Start at the line with "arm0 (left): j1" in the records below, stop at the line with "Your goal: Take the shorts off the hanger", and return every line in that span exactly, the two end lines included.
___ Material supplied
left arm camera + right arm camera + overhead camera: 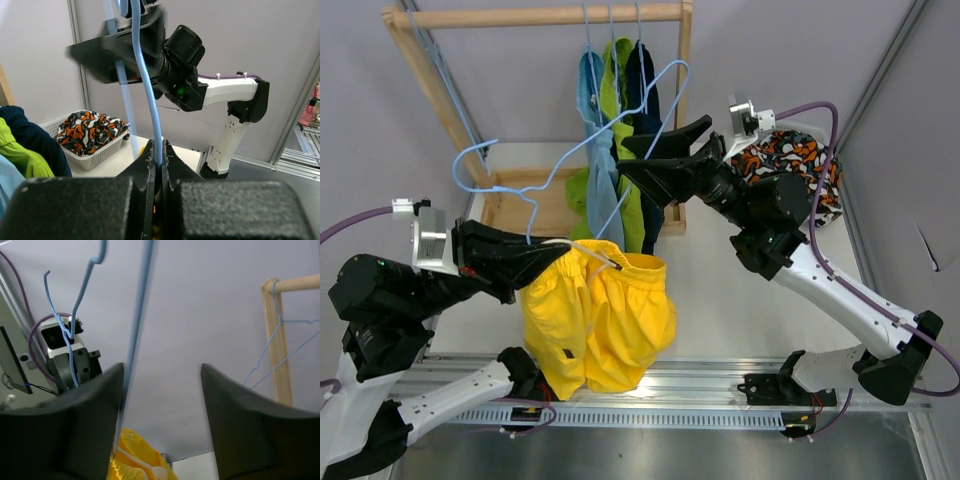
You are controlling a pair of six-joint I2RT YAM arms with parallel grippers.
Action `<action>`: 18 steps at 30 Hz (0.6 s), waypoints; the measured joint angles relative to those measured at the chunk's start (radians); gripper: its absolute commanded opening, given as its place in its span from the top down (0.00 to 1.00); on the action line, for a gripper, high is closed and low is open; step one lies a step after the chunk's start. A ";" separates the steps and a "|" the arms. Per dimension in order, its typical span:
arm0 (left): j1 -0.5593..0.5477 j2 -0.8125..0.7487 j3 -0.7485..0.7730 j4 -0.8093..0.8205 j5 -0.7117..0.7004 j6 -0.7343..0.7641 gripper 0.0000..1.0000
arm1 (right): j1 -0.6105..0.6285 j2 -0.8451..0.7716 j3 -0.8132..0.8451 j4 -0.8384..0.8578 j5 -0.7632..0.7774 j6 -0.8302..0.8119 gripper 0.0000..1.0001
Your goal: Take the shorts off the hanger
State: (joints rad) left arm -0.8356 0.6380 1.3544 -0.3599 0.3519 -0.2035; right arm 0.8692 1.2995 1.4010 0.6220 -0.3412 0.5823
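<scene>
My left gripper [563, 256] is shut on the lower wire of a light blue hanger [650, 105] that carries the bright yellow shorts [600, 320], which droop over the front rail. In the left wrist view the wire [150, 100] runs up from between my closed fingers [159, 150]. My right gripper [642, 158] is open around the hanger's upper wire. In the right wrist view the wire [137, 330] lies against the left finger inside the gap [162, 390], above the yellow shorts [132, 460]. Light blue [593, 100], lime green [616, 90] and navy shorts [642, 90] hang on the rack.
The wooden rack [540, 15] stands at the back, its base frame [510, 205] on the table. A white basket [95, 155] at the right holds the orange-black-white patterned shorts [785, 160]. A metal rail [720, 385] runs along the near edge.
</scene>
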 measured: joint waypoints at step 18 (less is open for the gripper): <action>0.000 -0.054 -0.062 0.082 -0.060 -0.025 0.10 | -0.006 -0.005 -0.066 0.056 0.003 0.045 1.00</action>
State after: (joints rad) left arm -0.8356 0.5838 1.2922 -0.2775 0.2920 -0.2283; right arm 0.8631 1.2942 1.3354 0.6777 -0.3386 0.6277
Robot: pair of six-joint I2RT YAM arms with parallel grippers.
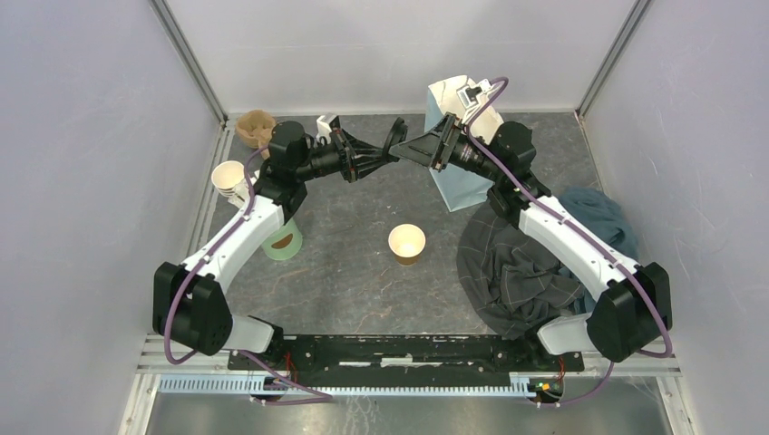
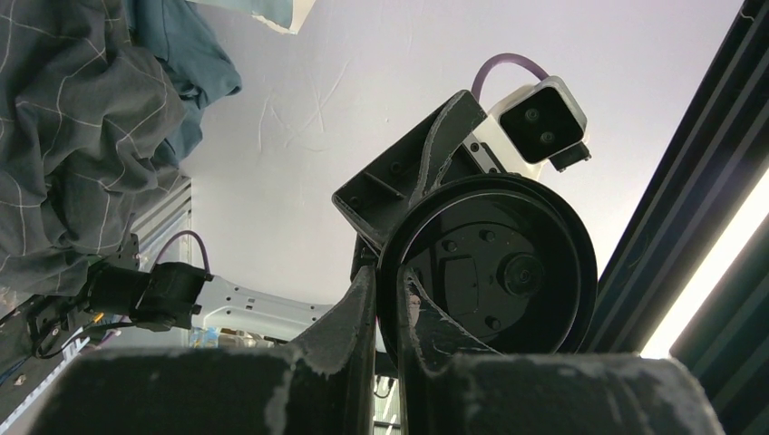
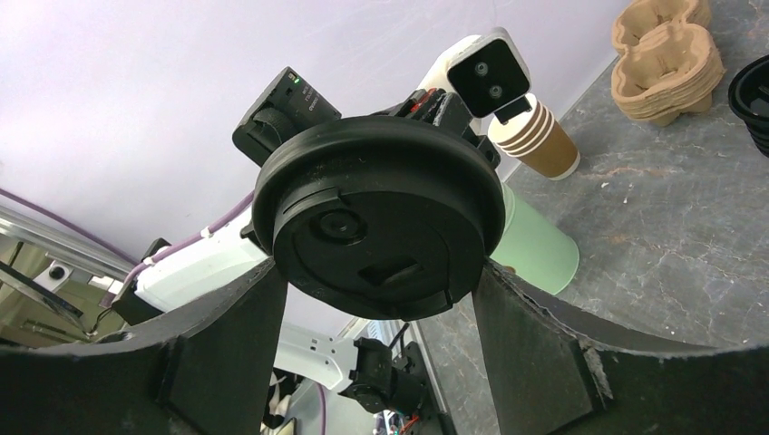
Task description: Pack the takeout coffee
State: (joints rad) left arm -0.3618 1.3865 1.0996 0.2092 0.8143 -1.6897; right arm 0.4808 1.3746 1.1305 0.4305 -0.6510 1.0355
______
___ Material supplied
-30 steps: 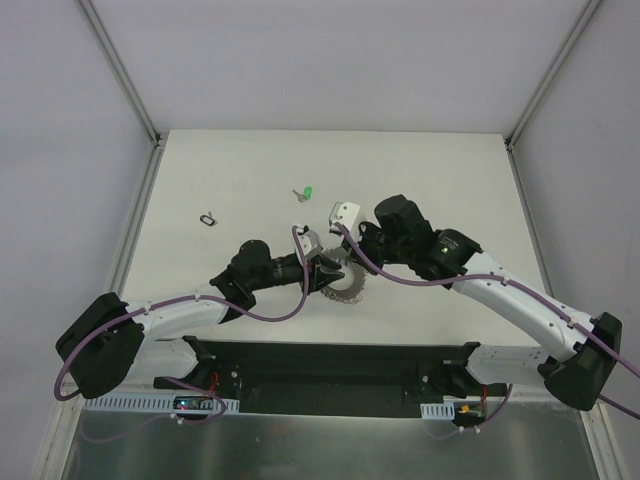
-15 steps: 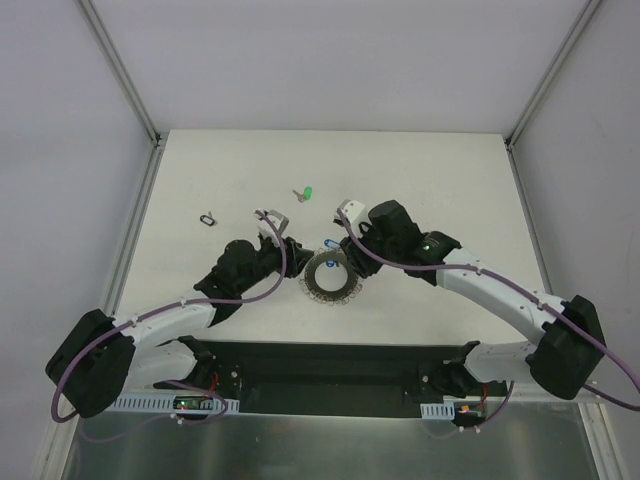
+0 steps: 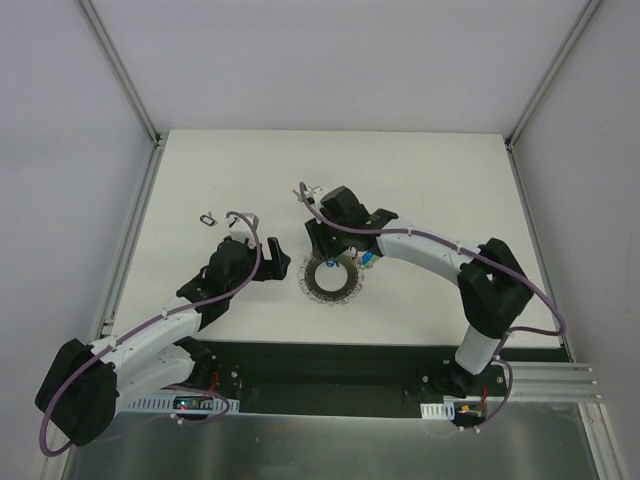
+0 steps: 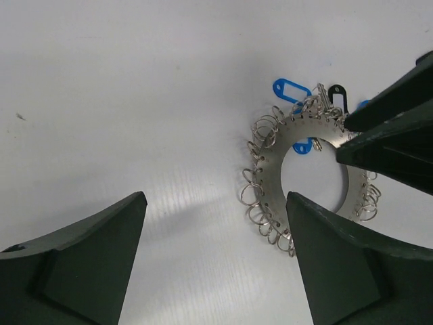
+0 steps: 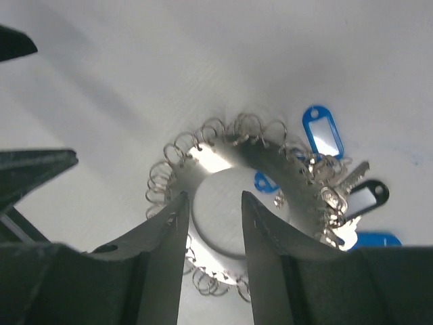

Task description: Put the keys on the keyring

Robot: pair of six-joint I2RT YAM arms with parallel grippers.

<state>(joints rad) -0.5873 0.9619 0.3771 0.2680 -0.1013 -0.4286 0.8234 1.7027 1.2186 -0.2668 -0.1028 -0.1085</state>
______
**Exercise result:**
arm0 (left): j1 -0.5593..0.5477 j2 -0.8125..0.7487 j3 -0.7485..0.7730 j4 -0.8093..0.8205 j5 -0.7117..0.7004 j6 -0.7343..0.7641 gripper 0.0000..1.0000
arm1 (right): j1 -0.6105..0.6285 j2 -0.8451..0.7716 j3 -0.8132..0.8451 j4 -0.8384..0.8578 j5 -0.7632..0.7774 j6 -0.8302..0.8119 gripper 0.0000..1.0001
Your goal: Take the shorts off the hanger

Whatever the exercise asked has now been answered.